The continent’s very first ‘smart’ traffic lights will be piloted in the sleepy university town of Stellenbosch in the Western Cape. These traffic lights will make use of an algorithm and electromagnetic loops, and have been implemented in countries with extreme traffic congestion, such as India.
Since its implementation, India’s travel time on roads has been reduced by 26%. Queuing in traffic was also reduced by 37%.
The algorithm will be applied to eight intersections on the busiest stretch of the R44, which is the main transport route that runs in and out of Stellenbosch.

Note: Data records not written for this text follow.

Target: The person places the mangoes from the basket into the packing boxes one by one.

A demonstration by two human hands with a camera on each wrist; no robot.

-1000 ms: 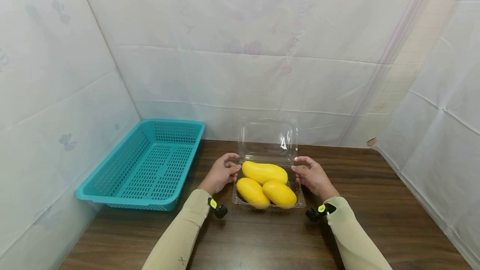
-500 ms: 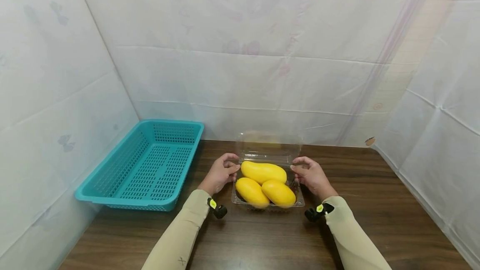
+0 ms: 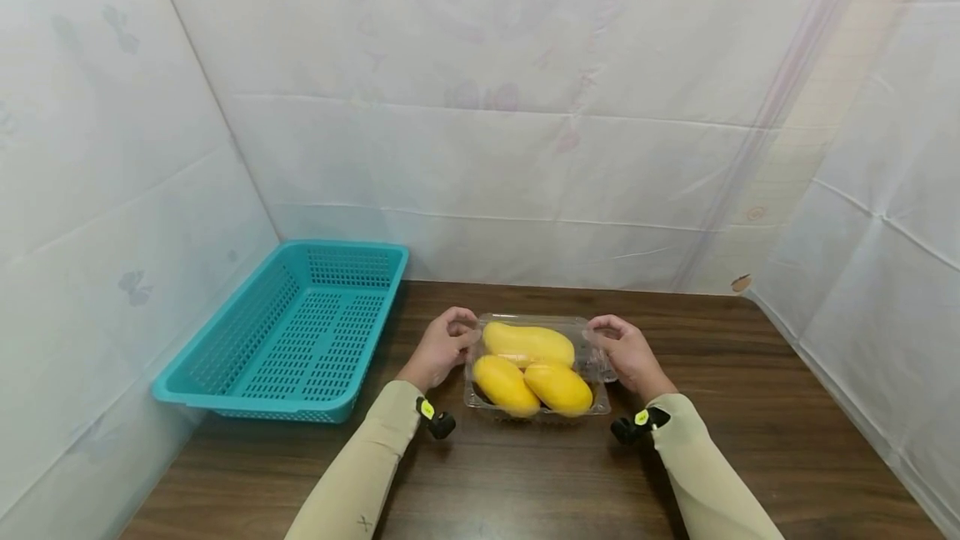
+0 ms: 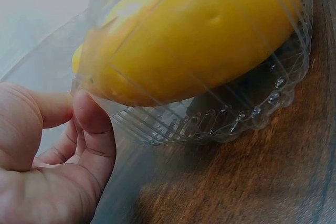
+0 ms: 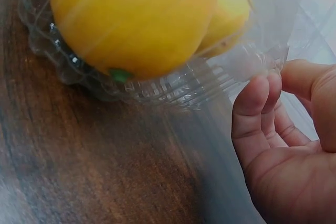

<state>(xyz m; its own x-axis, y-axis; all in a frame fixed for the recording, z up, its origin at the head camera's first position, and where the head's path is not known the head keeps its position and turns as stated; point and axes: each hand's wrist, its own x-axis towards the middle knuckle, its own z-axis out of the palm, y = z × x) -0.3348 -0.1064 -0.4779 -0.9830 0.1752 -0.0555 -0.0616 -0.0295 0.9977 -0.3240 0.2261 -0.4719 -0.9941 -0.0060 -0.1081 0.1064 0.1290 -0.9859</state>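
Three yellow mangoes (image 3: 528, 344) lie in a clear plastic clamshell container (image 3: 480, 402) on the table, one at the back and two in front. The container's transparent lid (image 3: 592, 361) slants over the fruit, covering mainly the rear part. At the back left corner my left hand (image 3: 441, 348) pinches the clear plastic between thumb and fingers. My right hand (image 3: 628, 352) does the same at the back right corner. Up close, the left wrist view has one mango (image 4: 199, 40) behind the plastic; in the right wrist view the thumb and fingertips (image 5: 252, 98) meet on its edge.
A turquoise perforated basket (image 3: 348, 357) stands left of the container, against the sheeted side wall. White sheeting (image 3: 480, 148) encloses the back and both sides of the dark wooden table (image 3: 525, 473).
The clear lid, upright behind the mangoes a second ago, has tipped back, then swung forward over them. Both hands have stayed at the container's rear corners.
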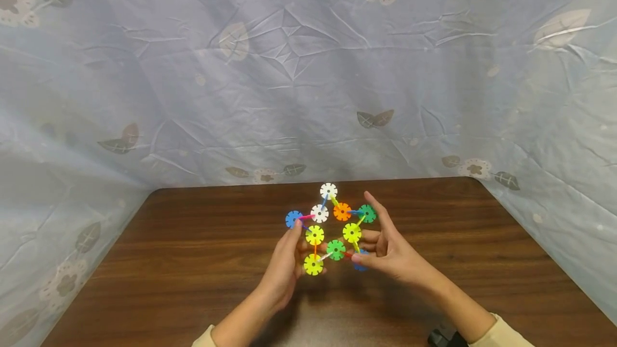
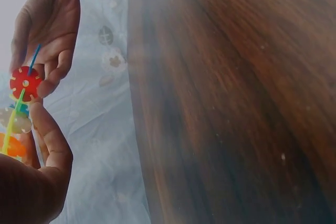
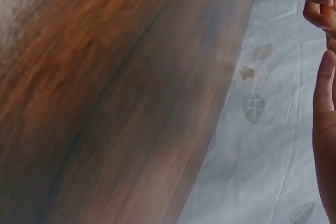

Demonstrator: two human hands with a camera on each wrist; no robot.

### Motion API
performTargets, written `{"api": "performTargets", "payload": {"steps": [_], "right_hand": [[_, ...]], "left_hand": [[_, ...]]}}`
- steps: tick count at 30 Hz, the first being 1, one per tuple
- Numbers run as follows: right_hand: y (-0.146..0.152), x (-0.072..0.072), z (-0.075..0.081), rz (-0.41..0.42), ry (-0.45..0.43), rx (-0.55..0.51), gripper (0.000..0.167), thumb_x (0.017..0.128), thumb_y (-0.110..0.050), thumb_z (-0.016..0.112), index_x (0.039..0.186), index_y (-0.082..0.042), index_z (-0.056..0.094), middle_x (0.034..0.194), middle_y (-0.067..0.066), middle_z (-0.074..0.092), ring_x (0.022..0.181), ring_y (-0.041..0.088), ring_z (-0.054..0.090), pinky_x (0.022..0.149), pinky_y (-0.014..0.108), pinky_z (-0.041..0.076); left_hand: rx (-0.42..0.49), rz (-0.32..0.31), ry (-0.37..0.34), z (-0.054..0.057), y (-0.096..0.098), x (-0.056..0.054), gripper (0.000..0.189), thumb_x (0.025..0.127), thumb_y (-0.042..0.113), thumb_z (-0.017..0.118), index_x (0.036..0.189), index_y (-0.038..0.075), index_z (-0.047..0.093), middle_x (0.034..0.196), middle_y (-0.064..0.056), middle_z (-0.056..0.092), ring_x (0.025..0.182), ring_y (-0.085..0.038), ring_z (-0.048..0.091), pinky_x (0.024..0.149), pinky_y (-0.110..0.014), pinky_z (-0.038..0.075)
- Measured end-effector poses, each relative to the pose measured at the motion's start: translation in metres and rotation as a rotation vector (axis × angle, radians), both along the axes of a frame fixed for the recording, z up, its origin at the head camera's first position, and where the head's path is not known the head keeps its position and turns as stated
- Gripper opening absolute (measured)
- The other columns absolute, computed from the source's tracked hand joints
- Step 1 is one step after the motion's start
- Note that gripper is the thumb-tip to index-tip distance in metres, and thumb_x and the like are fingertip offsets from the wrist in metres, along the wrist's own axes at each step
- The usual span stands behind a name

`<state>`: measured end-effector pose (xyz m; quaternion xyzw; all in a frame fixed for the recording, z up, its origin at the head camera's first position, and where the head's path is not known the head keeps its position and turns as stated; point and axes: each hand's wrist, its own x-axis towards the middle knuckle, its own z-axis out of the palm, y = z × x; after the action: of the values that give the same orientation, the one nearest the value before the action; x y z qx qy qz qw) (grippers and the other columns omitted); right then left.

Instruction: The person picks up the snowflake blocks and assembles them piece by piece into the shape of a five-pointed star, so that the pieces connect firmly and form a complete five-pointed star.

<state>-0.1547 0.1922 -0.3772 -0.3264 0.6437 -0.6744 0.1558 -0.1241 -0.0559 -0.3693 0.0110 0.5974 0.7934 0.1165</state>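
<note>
A star-shaped ring of notched plastic discs joined by short coloured sticks, with a green disc (image 1: pixel 336 250) along its near side, is held above the table in the head view. My left hand (image 1: pixel 283 269) grips its left side, thumb at the blue disc (image 1: pixel 292 219), fingers behind the yellow discs (image 1: pixel 314 235). At the lower right, my right hand (image 1: pixel 397 253) pinches another blue disc (image 1: pixel 359 265), mostly covered by the thumb; its index finger extends past the dark green disc (image 1: pixel 367 213). The left wrist view shows a red disc (image 2: pixel 32 88) between both hands. The right wrist view cuts the hands off.
Below the hands lies a dark wooden table (image 1: pixel 193 261). A pale curtain with leaf and flower prints (image 1: pixel 308 95) surrounds its back and sides. Near the right forearm, a black object (image 1: pixel 445 336) shows at the bottom edge; its kind is unclear.
</note>
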Motion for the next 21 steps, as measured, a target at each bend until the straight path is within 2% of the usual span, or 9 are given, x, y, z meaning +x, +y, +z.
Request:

Dr Johann Andersen, who is the Head of the University of Stellenbosch’s Civil Engineering Department, said that the project will make use of a combination of new cameras at intersections, as well as existing electromagnetic loops beneath the roads.
“This data is then fed into the system, which will automatically adjust the traffic signals to get the traffic moving optimally, based on an algorithm,” Andersen said. “What makes this different from existing systems is that human intervention will be minimised.”
The algorithm was developed by a master’s student named Wilko Mohr, who said that the project could very well provide significant changes to congestion in developing countries.
“With a problem such as traffic congestion, a ‘hard engineering’ solution would be to build more roads, but ‘soft engineering’ could potentially have the same impact, only much faster and more affordably,” Mohr said.